(THE DATA)

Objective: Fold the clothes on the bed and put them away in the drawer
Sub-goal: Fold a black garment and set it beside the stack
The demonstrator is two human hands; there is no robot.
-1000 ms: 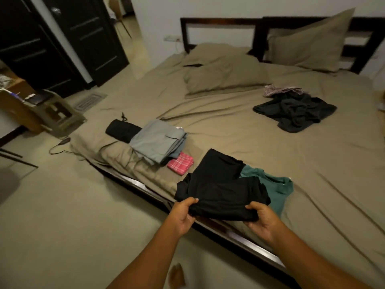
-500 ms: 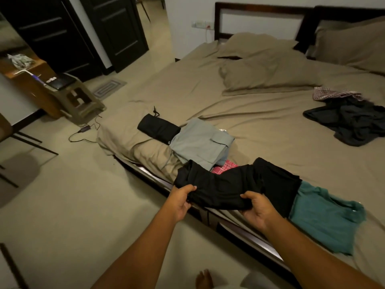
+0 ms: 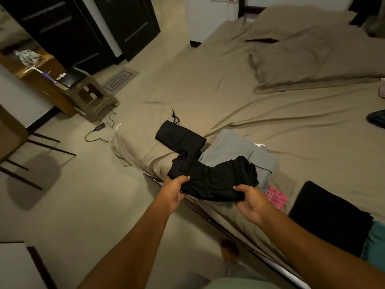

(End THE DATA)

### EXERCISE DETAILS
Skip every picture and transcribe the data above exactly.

### PROBLEM SOLUTION
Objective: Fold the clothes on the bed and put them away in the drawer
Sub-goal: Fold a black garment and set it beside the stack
The demonstrator is two human hands; there is no robot.
-1000 ms: 
-500 ms: 
+0 ms: 

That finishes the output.